Only an exact repetition of the entries will do.

++++++++

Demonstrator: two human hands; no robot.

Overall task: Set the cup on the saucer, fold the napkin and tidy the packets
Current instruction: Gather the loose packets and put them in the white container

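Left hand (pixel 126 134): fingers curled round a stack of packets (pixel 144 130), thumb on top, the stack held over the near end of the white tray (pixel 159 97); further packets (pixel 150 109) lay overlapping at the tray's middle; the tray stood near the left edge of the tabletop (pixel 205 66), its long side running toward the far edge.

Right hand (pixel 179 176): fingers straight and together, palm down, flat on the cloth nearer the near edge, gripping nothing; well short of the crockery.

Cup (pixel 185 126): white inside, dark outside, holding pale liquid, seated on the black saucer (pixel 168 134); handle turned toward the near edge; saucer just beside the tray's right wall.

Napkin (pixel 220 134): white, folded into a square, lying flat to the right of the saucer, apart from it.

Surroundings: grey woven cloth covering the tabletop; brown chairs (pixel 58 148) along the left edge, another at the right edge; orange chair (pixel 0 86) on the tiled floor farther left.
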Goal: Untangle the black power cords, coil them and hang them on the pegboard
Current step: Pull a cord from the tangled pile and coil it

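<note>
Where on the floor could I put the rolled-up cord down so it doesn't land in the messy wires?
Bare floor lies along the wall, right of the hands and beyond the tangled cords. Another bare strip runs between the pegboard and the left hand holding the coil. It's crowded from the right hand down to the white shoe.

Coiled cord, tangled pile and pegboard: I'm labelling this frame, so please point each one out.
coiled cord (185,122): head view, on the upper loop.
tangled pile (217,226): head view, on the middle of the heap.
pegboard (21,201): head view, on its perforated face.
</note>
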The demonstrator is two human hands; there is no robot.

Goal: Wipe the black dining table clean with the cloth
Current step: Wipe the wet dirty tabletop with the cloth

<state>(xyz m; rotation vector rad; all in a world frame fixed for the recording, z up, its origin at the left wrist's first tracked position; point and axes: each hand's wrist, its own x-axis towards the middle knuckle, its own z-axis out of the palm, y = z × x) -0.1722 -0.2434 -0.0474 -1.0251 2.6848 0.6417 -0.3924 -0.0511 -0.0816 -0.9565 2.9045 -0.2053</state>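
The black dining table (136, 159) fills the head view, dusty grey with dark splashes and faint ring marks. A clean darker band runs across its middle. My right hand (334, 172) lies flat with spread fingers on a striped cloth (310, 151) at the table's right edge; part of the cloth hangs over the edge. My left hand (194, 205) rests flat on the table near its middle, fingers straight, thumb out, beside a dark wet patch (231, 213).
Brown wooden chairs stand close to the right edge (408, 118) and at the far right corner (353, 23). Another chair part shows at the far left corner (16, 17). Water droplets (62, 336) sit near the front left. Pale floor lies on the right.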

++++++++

THE ANSWER:
Demonstrator: two human hands; no robot.

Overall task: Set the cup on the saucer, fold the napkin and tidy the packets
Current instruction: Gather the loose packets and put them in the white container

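Left hand (pixel 126 134): fingers curled round a stack of packets (pixel 144 130), thumb on top, the stack held over the near end of the white tray (pixel 159 97); further packets (pixel 150 109) lay overlapping at the tray's middle; the tray stood near the left edge of the tabletop (pixel 205 66), its long side running toward the far edge.

Right hand (pixel 179 176): fingers straight and together, palm down, flat on the cloth nearer the near edge, gripping nothing; well short of the crockery.

Cup (pixel 185 126): white inside, dark outside, holding pale liquid, seated on the black saucer (pixel 168 134); handle turned toward the near edge; saucer just beside the tray's right wall.

Napkin (pixel 220 134): white, folded into a square, lying flat to the right of the saucer, apart from it.

Surroundings: grey woven cloth covering the tabletop; brown chairs (pixel 58 148) along the left edge, another at the right edge; orange chair (pixel 0 86) on the tiled floor farther left.
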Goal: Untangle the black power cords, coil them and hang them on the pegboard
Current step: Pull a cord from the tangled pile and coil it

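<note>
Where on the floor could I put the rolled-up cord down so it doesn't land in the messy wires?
Bare floor lies along the wall, right of the hands and beyond the tangled cords. Another bare strip runs between the pegboard and the left hand holding the coil. It's crowded from the right hand down to the white shoe.

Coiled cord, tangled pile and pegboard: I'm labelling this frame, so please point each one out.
coiled cord (185,122): head view, on the upper loop.
tangled pile (217,226): head view, on the middle of the heap.
pegboard (21,201): head view, on its perforated face.
</note>
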The demonstrator is two human hands; there is no robot.

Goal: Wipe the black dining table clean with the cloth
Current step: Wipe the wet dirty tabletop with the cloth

<state>(xyz m; rotation vector rad; all in a world frame fixed for the recording, z up, its origin at the left wrist's first tracked position; point and axes: each hand's wrist, its own x-axis towards the middle knuckle, its own z-axis out of the palm, y = z × x) -0.1722 -0.2434 -0.0474 -1.0251 2.6848 0.6417 -0.3924 -0.0511 -0.0816 -0.9565 2.9045 -0.2053</state>
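The black dining table (136, 159) fills the head view, dusty grey with dark splashes and faint ring marks. A clean darker band runs across its middle. My right hand (334, 172) lies flat with spread fingers on a striped cloth (310, 151) at the table's right edge; part of the cloth hangs over the edge. My left hand (194, 205) rests flat on the table near its middle, fingers straight, thumb out, beside a dark wet patch (231, 213).
Brown wooden chairs stand close to the right edge (408, 118) and at the far right corner (353, 23). Another chair part shows at the far left corner (16, 17). Water droplets (62, 336) sit near the front left. Pale floor lies on the right.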

There is no more to this exercise.